Preheat oven to 350 F and grease a standard donut pan very well, including the centers of the donut pan.: The oven warming gives an immediate environment for rise, and greasing thoroughly prevents sticking in those small donut centers. You should notice the oven cycling and a steady heat, and greased pans will show a thin sheen that helps release the donuts. If the pan is under greased the donuts may tear when removed, so take a moment to coat every cavity. A common mistake is skipping the center tube of each donut cavity, which can cause the donut hole to cling and break.
Add all donut ingredients to a medium bowl and stir until well combined.: As you mix, the batter should look glossy and uniform, with no streaks of cocoa powder or clumps of nut butter. The sound is a quiet stirring, and the scent will be a blend of maple and chocolate. Good mixing ensures even rise and texture, which is why I make sure the eggs are fully incorporated. Overmixing can lead to a tougher crumb, so stop once the ingredients are homogenous.
Divide batter evenly between 10 donut cups, filling each about three-quarters full, using a scant 1/4 cup batter per donut. (Bake in two batches if you have one 6 donut donut pan.): Filling evenly yields consistent bake times and uniform size. The batter should be thick but pourable, and you can hear it settle into the pan as you spoon it. I use a small measuring cup to keep portions steady. If you overfill, donuts can overflow and form misshapen tops, so keep to about three quarters full.
Bake for 18-20 minutes, or until a cake tester inserted into the center of each donut comes out clean.: During baking you will notice the aroma intensify and edges beginning to pull away slightly from the pan. A clean tester indicates the interior is set while keeping the crumb tender. The tops should spring back to gentle pressure and be matte, not wet. Opening the oven too soon can cause collapse, so rely on the tester to be sure.
Remove from oven and let donuts cool in the pan for 5 minutes. Use a paring knife to loosen the edges of the donuts as needed and transfer to a wire rack to cool completely.: The initial cooling lets the donuts set so they hold shape when removed. If you touch one, it will feel warm and slightly soft, but not jiggly. A paring knife helps release stubborn edges without tearing. Donuts that are transferred too early can crumble, so patience here preserves texture.

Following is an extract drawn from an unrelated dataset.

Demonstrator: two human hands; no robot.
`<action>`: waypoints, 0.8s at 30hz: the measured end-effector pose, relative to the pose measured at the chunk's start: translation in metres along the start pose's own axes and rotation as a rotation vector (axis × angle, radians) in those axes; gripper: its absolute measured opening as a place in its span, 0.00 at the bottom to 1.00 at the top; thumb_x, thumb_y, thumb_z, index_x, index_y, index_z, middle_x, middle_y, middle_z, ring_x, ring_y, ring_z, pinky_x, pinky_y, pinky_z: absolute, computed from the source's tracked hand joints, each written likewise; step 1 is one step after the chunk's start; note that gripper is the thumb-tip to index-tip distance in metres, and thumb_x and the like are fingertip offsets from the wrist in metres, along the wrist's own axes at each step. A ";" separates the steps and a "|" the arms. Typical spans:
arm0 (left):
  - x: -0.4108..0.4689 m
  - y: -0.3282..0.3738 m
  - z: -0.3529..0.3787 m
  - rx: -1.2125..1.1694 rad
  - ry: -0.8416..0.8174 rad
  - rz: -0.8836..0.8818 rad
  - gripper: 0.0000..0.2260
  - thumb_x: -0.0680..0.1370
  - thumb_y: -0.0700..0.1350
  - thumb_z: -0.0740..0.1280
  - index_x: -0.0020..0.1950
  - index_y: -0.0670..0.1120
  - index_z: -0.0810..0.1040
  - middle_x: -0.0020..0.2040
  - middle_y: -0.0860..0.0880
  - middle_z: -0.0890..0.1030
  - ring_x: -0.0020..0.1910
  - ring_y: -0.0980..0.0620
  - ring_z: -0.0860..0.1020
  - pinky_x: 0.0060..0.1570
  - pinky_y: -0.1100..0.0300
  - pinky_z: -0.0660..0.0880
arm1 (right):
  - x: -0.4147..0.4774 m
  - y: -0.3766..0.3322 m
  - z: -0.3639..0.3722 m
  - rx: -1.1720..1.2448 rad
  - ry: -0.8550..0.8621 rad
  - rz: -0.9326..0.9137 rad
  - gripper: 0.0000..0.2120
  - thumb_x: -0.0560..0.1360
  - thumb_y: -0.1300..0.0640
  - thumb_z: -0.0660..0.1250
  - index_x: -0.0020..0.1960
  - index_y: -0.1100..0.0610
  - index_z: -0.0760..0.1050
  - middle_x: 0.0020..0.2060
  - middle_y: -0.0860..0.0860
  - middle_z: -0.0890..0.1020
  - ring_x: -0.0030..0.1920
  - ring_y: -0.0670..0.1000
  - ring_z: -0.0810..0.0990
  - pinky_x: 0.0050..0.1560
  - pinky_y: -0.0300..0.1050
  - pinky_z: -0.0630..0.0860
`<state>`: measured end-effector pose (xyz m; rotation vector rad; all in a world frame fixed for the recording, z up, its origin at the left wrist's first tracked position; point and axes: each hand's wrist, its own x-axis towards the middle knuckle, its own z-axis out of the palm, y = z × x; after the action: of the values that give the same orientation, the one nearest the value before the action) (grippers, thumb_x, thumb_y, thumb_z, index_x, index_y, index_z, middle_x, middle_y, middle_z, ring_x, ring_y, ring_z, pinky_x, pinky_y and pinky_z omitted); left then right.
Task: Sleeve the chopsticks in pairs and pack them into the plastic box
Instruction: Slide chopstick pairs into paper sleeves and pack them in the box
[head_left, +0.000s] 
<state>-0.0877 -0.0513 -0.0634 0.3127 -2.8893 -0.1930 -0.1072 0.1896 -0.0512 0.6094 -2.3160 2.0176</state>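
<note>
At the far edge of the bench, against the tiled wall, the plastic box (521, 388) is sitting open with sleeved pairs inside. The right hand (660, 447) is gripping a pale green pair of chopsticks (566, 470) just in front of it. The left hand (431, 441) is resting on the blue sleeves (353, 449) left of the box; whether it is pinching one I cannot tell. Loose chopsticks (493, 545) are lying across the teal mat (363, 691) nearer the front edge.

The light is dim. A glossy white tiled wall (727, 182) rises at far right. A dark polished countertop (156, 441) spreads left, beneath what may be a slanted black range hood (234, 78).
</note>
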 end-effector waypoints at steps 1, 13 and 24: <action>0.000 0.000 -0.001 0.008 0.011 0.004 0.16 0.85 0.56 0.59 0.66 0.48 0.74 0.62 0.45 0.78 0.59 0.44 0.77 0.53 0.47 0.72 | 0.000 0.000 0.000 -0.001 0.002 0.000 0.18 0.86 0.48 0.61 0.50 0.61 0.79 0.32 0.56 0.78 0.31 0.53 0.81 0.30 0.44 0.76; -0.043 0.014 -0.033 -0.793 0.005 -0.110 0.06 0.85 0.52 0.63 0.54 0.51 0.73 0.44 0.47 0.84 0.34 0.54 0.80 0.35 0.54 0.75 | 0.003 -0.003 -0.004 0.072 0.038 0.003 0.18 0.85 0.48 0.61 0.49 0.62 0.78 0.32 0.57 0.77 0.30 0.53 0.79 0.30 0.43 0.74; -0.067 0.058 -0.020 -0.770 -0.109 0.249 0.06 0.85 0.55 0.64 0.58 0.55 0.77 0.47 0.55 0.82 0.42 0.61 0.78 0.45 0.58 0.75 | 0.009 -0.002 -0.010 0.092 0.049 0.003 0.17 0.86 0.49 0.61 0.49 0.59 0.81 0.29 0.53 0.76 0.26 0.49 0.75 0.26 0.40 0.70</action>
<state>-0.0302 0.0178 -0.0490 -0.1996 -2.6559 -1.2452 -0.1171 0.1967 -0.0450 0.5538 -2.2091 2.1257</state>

Stir together powdered sugar, cocoa powder, and milk in a small bowl until icing is smooth.: The icing should be glossy and pourable, with the cocoa fully incorporated so there are no gritty bits. Whisking by hand creates a silky surface and a sweet chocolate aroma. If the glaze is too thick, add a few drops of milk ; if too thin, sprinkle a bit more powdered sugar . A common error is adding too much liquid at once, making the glaze runny rather than coating the donut.
Dip each cooled donut into the icing and top with crushed candy canes. Let sit for a few minutes (at least) before serving so the icing sets.: Dipping should coat the top cleanly, leaving a smooth layer that sets in minutes. You will hear a faint drizzle as excess icing returns to the bowl, and the crushed candy canes will stick to the surface, adding crunch and a peppermint scent. Allow the icing to set for at least a few minutes before serving for a tidy finish. If you apply topping while the glaze is too wet the candy may sink or slide off, so let the glaze thicken slightly before sprinkling.